■ Information provided ■
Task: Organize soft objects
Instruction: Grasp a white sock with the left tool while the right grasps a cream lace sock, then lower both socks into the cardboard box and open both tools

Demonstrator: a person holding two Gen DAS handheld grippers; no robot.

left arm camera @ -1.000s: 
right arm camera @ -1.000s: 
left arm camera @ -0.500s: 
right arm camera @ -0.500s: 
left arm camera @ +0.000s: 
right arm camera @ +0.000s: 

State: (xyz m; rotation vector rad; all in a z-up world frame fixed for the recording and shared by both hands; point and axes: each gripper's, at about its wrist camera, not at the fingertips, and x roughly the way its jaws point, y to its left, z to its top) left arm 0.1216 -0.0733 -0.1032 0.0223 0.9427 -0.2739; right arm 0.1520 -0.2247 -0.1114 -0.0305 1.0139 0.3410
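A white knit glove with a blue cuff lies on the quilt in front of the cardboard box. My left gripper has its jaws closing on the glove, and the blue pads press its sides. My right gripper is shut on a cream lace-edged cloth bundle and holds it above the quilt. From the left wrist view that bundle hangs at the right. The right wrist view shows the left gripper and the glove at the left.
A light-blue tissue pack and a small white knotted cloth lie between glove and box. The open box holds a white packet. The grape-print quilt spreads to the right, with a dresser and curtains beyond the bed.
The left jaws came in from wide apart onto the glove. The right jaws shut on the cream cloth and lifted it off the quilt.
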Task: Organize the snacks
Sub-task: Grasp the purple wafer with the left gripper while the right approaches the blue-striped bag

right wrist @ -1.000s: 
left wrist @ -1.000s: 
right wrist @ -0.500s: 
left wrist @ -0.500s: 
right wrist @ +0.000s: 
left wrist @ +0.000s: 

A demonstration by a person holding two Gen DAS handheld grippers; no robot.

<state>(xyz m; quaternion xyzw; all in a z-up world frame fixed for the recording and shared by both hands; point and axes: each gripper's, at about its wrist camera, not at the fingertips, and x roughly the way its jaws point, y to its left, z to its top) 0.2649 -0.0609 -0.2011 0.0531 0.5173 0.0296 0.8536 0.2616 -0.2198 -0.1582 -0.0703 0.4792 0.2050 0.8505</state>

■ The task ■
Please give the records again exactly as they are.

■ Answer box ■
Task: Organize soft objects
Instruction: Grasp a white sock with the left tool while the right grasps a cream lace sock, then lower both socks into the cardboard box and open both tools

Demonstrator: a person holding two Gen DAS handheld grippers; no robot.

left arm camera @ -1.000s: 
right arm camera @ -1.000s: 
left arm camera @ -0.500s: 
right arm camera @ -0.500s: 
left arm camera @ +0.000s: 
right arm camera @ +0.000s: 

State: (xyz m; rotation vector rad; all in a z-up world frame fixed for the recording and shared by both hands; point and axes: each gripper's, at about its wrist camera, not at the fingertips, and x roughly the way its jaws point, y to its left, z to its top) left arm 0.1216 -0.0733 -0.1032 0.0223 0.9427 -0.2739; right arm 0.1520 -0.2247 -0.1114 -0.0305 1.0139 0.3410
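A white knit glove with a blue cuff lies on the quilt in front of the cardboard box. My left gripper has its jaws closing on the glove, and the blue pads press its sides. My right gripper is shut on a cream lace-edged cloth bundle and holds it above the quilt. From the left wrist view that bundle hangs at the right. The right wrist view shows the left gripper and the glove at the left.
A light-blue tissue pack and a small white knotted cloth lie between glove and box. The open box holds a white packet. The grape-print quilt spreads to the right, with a dresser and curtains beyond the bed.
The left jaws came in from wide apart onto the glove. The right jaws shut on the cream cloth and lifted it off the quilt.
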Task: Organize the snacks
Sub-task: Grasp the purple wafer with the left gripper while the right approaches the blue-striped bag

right wrist @ -1.000s: 
left wrist @ -1.000s: 
right wrist @ -0.500s: 
left wrist @ -0.500s: 
right wrist @ +0.000s: 
left wrist @ +0.000s: 

A demonstration by a person holding two Gen DAS handheld grippers; no robot.

<state>(xyz m; quaternion xyzw; all in a z-up world frame fixed for the recording and shared by both hands; point and axes: each gripper's, at about its wrist camera, not at the fingertips, and x roughly the way its jaws point, y to its left, z to its top) 0.2649 -0.0609 -0.2011 0.0531 0.5173 0.0296 0.8536 0.2616 -0.2198 -0.1582 -0.0703 0.4792 0.2050 0.8505</state>

Here is where the answer stops.